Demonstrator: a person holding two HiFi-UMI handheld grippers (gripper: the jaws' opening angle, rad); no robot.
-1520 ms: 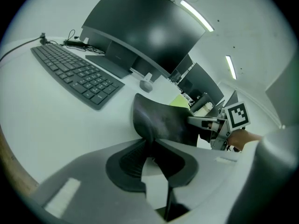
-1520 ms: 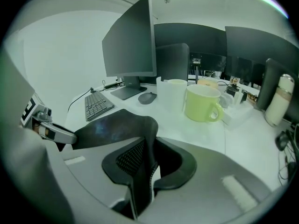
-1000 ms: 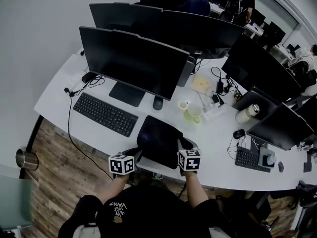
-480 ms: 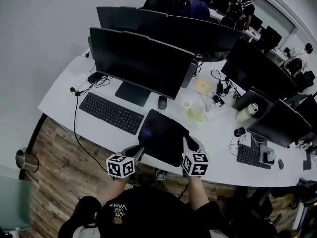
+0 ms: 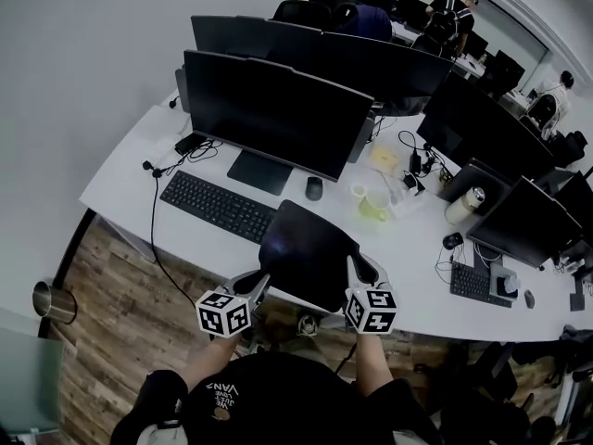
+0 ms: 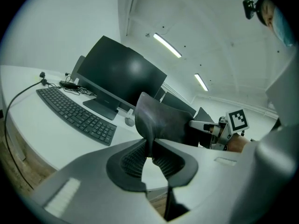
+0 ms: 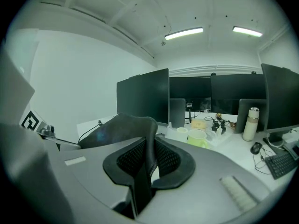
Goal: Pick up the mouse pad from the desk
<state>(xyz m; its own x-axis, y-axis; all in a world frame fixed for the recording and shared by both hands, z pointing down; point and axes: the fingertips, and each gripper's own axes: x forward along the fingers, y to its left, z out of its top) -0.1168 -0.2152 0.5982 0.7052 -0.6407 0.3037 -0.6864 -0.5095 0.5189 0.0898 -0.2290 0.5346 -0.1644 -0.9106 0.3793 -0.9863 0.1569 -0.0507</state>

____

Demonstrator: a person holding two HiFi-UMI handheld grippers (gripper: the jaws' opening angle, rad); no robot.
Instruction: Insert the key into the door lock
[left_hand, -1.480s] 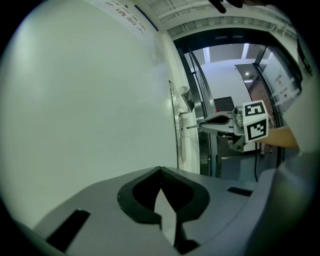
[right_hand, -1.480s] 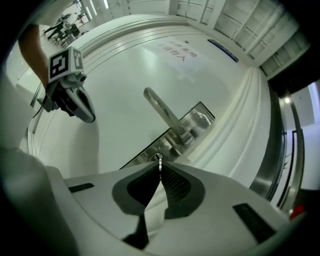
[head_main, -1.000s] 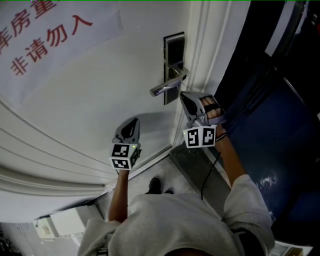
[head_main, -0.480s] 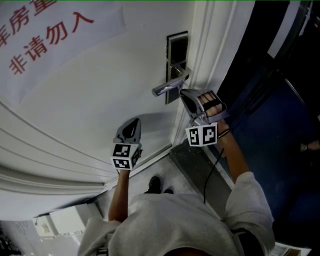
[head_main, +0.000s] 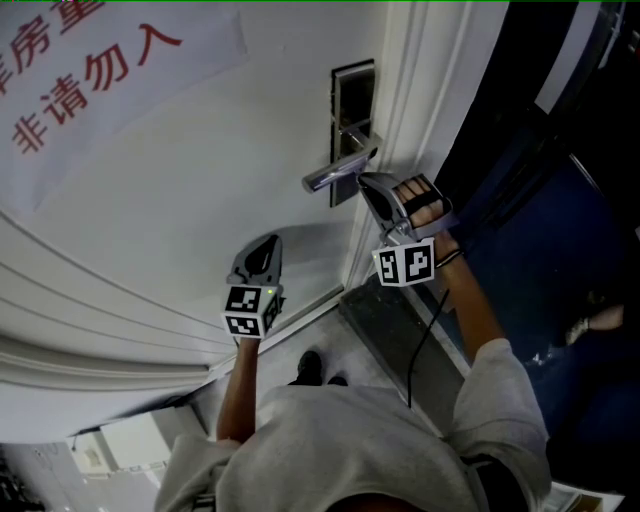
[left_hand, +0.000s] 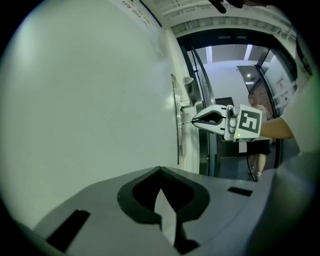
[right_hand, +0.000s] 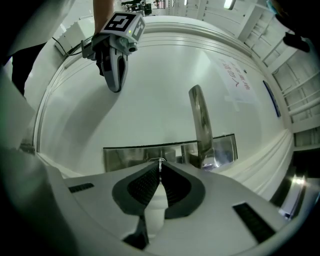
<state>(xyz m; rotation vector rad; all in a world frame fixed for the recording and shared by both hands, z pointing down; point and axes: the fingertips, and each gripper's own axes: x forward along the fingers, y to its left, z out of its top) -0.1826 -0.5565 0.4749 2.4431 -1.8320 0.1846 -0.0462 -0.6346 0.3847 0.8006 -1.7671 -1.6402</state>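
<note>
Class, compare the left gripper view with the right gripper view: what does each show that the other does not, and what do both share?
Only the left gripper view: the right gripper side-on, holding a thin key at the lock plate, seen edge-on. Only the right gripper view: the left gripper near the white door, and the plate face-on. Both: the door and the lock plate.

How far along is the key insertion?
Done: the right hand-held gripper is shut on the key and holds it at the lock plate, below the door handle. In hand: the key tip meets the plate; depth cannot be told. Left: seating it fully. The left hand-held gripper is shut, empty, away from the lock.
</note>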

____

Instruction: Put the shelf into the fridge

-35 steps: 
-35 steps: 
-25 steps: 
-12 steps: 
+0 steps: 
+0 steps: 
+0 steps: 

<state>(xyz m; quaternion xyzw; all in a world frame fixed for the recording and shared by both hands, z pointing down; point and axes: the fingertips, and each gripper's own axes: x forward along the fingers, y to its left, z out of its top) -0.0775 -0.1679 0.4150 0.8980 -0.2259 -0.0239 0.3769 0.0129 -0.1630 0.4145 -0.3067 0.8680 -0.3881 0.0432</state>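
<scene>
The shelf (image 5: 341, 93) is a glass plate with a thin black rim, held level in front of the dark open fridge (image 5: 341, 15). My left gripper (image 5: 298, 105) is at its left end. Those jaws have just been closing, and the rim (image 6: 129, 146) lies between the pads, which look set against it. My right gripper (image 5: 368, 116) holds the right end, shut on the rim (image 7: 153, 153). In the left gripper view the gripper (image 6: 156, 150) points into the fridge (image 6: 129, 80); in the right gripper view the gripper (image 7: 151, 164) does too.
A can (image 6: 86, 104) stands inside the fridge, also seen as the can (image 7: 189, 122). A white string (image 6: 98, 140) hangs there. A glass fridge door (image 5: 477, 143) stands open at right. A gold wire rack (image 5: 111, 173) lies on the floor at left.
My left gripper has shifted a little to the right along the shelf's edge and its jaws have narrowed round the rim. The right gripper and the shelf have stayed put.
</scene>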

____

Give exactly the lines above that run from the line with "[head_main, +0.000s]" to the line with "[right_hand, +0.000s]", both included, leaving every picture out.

_TASK RESPONSE_
[head_main, +0.000s] 
[left_hand, +0.000s] 
[right_hand, +0.000s] 

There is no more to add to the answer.